Analysis: Will biotech IPOs rescue VC backers?

Fresh off two successful biotech IPOs last week, industry watchers have begun to speculate on what the developments could mean for the beleaguered venture capital industry. Biotech promoters would love for public investors to swoon over the chance to invest in drug developers, because more money pouring into the coffers of therapeutics outfits helps them advance their products toward the market.

Kythera Biopharmaceuticals ($KYTH) and Intercept Pharmaceuticals ($ICPT) went public last week and swiftly traded at least 20% above their IPO prices. Plus, biotech stocks on the Nasdaq are outperforming the broader index in 2012, with all but one of 12 biotech companies that went public this year trading above their IPO prices, as Xconomy's Luke Timmerman wrote.

While these are all positive indications of a healthy public market for biotech, Bruce Booth of Atlas Venture wrote of his skepticism about these developments prompting a return to juicy IPO pricing of the 1990s. Back then, IPOs were typically priced at double the amount of the previous round of venture capital raised for the biotech, Booth notes. What Booth didn't say is that those IPOs of the 1990s got a lot of major investors jazzed about venture firms that made a killing on the deals, and some of those players such as pension funds, endowments and others plowed billions into VC firms that went on to disappoint them in the 2000s as IPOs became a tougher prospect for many of the development-stage biotech companies supported by venture investments.

Timmerman wrote in his column (dubbed "Which VCs Are Poised to Cash in on the Biotech IPOs of 2012") that with some luck the VC firms that invested in the biotechs that went public in 2012 could get a "lifeline" to fuel their activities for years to come. Yet Booth argues that in aggregate, biotech IPOs of recent years haven't provided "great returns" to venture investors. "Unfortunately though, I think it would be an over-statement to conclude that these IPOs are "lifelines" to venture investors, as my friend Luke Timmerman has suggested," Booth wrote.

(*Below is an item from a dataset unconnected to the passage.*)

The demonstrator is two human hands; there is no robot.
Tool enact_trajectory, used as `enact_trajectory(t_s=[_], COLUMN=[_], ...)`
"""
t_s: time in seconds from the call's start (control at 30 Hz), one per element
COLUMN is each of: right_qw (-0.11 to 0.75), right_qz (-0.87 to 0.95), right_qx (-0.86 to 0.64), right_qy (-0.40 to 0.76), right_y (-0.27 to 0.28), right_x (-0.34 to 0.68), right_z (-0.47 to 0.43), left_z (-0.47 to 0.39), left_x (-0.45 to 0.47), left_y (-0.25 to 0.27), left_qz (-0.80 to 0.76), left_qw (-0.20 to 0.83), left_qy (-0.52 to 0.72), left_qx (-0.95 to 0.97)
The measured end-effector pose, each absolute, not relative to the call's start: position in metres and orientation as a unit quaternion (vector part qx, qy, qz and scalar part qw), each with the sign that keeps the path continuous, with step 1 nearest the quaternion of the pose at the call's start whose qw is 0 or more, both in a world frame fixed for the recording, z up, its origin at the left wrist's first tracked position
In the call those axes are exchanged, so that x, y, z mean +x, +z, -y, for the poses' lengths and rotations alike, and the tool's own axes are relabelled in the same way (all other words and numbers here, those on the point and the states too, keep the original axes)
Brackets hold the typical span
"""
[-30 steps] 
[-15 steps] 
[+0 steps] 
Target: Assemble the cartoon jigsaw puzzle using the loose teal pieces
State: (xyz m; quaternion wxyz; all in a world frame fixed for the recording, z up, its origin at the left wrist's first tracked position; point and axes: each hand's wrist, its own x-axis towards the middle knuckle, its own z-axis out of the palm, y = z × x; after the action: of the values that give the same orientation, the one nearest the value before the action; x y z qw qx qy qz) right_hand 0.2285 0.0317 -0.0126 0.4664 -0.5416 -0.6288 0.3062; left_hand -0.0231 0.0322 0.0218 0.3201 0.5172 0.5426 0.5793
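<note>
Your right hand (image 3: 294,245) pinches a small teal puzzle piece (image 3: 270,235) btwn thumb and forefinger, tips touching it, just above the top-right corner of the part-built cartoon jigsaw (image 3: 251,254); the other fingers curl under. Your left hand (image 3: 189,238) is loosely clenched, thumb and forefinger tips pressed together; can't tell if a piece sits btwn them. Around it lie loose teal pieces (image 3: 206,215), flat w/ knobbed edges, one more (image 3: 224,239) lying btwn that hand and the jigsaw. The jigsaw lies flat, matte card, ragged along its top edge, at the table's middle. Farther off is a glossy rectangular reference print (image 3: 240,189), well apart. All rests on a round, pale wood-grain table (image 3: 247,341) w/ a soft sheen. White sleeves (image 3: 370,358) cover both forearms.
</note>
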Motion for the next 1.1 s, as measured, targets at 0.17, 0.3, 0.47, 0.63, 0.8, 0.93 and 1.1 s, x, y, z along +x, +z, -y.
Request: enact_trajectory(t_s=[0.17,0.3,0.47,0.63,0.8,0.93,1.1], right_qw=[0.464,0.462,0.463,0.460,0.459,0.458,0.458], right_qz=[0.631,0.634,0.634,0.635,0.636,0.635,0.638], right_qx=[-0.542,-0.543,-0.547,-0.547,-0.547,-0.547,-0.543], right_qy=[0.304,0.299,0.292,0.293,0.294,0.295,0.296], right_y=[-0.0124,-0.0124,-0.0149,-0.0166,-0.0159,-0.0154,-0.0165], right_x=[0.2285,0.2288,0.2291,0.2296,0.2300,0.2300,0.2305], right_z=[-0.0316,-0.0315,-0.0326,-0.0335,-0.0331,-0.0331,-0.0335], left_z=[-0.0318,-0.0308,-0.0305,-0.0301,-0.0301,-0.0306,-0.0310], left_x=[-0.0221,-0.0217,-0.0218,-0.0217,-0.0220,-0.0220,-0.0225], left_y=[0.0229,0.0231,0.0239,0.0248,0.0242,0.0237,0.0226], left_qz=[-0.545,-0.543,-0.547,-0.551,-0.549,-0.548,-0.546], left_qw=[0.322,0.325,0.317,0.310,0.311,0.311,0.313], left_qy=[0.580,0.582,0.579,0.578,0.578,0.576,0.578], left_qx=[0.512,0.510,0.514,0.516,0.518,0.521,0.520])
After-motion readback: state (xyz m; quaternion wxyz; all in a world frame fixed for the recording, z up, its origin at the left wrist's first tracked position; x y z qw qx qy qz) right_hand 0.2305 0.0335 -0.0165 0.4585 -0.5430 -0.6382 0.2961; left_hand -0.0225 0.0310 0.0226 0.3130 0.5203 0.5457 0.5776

Altas wasn't noted as a major pre-IPO investor in any of the dozen biotech outfits that have gone public in 2012 in Timmerman's analysis, yet the Cambridge, MA-based venture firm has benefited from the sales of its portfolio companies such as Stromedix and Avila Therapeutics to Biogen Idec ($BIIB) and Celgene ($CELG), respectively, this year. That said, Timmerman notes that three VC firms that have raised major new funds in the post-2008 lean years of the venture industry--New Enterprise Associates (NEA), Sofinnova Ventures and OrbiMed--all show up multiple times as investors in this year's crop of biotech companies that went pubic.

So perhaps the biotech IPOs of recent months aren't necessarily going to prompt a return to glory for the VC industry, but it's doubtful that NEA, OrbiMed and Sofinnova Ventures are fretting about their portfolio companies going public this year.